Dans un rapport publié dimanche 26 février, l’ONU indique que « le nombre de personnes en situation d’insécurité alimentaire aiguë a continué d’augmenter pour la troisième année consécutive ».
Selon le rapport, « Au moins quatre millions d’enfants de moins de cinq ans et de femmes enceintes et allaitantes auront besoin de soins vitaux pour survivre à la faim ». Avec près de 13,6% de la population en situation d’insécurité alimentaire aiguë, l’ONU estime que « le Soudan est l’un des pays les plus touchés au monde ».

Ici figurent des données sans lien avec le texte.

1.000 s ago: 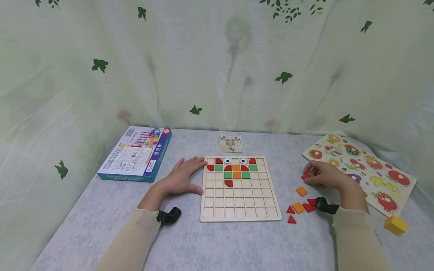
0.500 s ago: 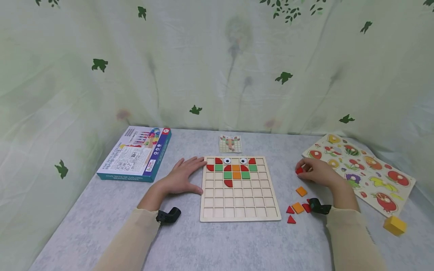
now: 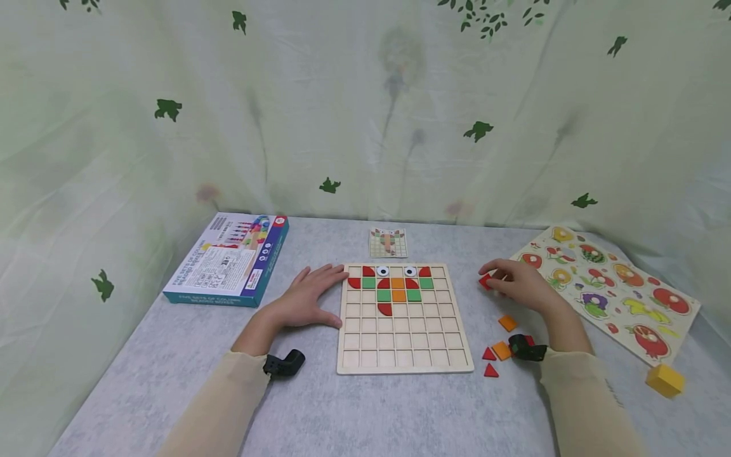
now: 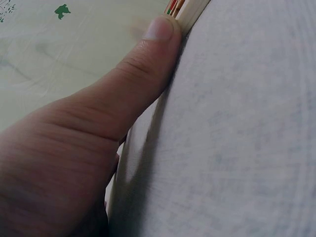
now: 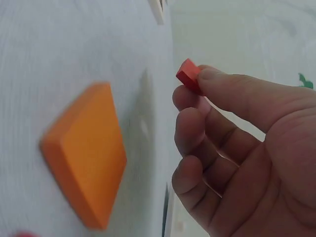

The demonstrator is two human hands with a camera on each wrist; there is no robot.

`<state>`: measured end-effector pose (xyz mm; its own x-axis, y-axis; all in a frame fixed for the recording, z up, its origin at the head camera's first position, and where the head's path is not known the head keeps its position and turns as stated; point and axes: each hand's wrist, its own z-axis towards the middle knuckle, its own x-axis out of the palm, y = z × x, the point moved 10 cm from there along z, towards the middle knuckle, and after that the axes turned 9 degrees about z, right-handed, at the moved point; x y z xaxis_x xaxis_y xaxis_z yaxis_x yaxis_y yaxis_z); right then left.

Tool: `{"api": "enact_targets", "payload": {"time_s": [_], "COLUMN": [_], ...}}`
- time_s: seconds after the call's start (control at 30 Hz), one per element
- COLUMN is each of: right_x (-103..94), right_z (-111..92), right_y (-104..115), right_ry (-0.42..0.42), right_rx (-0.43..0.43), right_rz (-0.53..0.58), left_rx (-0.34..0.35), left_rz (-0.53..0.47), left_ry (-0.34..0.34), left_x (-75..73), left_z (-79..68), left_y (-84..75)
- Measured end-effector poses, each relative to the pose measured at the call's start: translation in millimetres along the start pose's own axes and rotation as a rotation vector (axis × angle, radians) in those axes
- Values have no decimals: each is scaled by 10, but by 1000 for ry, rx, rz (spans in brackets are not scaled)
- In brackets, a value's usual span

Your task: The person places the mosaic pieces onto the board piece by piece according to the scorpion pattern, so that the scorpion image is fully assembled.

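A small red tile (image 3: 485, 282) is pinched between the thumb and index finger of my right hand (image 3: 516, 283), just above the table to the right of the wooden grid board (image 3: 407, 343). In the right wrist view, the red tile (image 5: 189, 76) juts past the thumb tip; its full outline is partly covered. My left hand (image 3: 305, 301) lies spread at the board's left edge, fingertips and thumb touching it. The left wrist view shows the thumb (image 4: 143, 69) against the board's side. Red, green and orange tiles and two eye discs (image 3: 382, 271) fill some upper cells.
Orange squares (image 3: 507, 323) and red pieces (image 3: 491, 370) lie right of the board, some partly behind the right wrist camera. A pattern card (image 3: 388, 243) sits beyond the board. A box (image 3: 228, 260) stands left; a fruit-picture board (image 3: 622, 285) and yellow block (image 3: 665, 380) are at right.
My right hand has moved left toward the board, carrying the red tile away from the fruit-picture board. My left hand and the tiles on the grid stay as they were.
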<state>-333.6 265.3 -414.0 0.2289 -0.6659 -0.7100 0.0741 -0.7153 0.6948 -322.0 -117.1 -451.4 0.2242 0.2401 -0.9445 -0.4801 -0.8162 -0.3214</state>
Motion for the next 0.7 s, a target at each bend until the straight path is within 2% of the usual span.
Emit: {"api": "enact_targets", "payload": {"time_s": [0.17,0.4,0.7], "right_x": [70,201,419], "right_z": [25,77,119], "right_y": [134,232,388], "right_ry": [6,32,84], "right_rx": [-40,-20,-64], "right_rz": [12,39,63], "left_rx": [-2,10,15], "left_rz": [-6,-6,-6], "left_ry": [1,-15,-17], "left_x": [-6,-47,-51], "left_z": [-4,-10,-11], "left_y": [-6,-34,-48]}}
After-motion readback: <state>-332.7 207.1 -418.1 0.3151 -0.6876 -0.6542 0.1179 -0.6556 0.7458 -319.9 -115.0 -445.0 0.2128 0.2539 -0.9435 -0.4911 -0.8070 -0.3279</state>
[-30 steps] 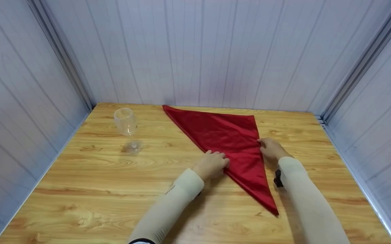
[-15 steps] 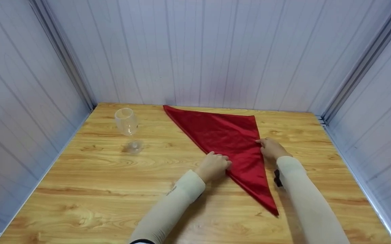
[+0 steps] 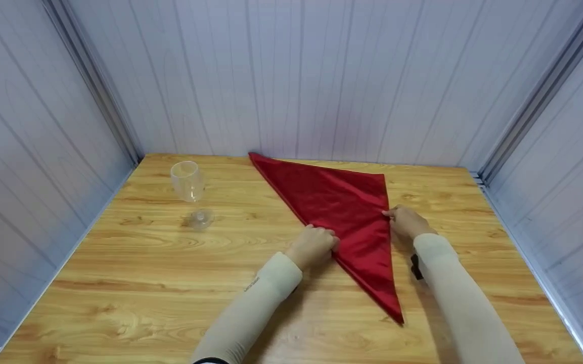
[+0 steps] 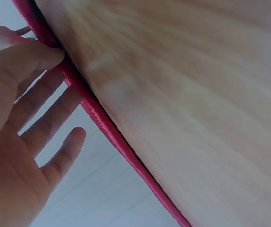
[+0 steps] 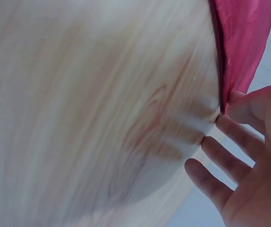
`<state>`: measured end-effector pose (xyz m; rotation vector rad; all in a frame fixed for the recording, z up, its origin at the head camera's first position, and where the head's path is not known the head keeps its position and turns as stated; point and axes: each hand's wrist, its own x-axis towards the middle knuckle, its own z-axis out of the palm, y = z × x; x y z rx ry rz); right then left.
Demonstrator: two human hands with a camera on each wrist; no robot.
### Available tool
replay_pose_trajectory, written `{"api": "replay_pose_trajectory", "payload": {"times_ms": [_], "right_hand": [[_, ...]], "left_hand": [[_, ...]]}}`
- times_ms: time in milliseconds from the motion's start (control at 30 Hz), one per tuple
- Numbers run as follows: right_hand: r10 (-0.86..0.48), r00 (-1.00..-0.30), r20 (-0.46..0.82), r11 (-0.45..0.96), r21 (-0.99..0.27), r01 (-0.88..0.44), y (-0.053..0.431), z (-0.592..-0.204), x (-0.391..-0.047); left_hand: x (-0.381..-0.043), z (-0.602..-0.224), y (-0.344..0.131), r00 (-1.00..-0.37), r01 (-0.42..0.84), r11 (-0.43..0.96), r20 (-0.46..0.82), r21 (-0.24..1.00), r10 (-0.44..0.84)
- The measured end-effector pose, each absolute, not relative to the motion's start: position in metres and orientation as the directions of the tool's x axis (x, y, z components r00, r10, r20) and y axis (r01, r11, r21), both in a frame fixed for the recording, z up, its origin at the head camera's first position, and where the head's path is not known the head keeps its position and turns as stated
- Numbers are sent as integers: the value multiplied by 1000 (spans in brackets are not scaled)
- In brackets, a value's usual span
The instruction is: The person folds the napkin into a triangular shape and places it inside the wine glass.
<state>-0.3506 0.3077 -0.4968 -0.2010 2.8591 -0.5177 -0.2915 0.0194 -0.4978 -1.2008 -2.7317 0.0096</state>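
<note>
Our left hand (image 3: 313, 246): fingers pinching long edge of cloth (image 3: 348, 201). Our right hand (image 3: 406, 222): fingers pinching side edge. We should move both together, tension even, lest cloth bunch.

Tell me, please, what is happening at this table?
Someone is handling a red cloth, which is laid out in a triangle shape on the wooden table. The left hand pinches its long slanting edge, and the right hand pinches the edge on the right side. A clear stemmed glass stands off to the left, touched by neither hand.
</note>
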Motion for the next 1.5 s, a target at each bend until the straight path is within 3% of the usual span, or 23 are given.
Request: {"api": "replay_pose_trajectory", "payload": {"times_ms": [533,1267,1500], "right_hand": [[-295,-947,-125,938,-225,-263,306,-498,-345],[-328,-943,-61,894,-344,-289,303,-497,-344],[-334,-941,-50,901,-310,-304,302,-494,-344]], "left_hand": [[-299,-497,4,-666,734,679,187,-8,722],[-318,-499,-25,-731,682,719,145,133,666],[-323,-498,-34,-729,684,705,159,188,666]]}}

Déjà en 2022, plus de deux millions de personnes avaient souffert de la faim dans ce pays où l’économie est en chute libre depuis le putsch d’octobre 2021. La suspension de l’aide internationale qui a suivi, n’a fait que compliquer la situation. « Environ 15,8 millions de personnes auront besoin d’une aide humanitaire, soit 1,5 million de plus qu’en 2022, la plus forte augmentation depuis 2011 », rapporte l’ONU.
La faim, les épidémies, les conflits tribaux, ou encore le difficile accès à la terre ou à l’eau sont les principales causes de la crise au soudan. Des villages entiers se retrouvent décimées, et plusieurs milliers de personnes perdent la vie chaque année dans cette région située dans le Nord-Est du continent africain.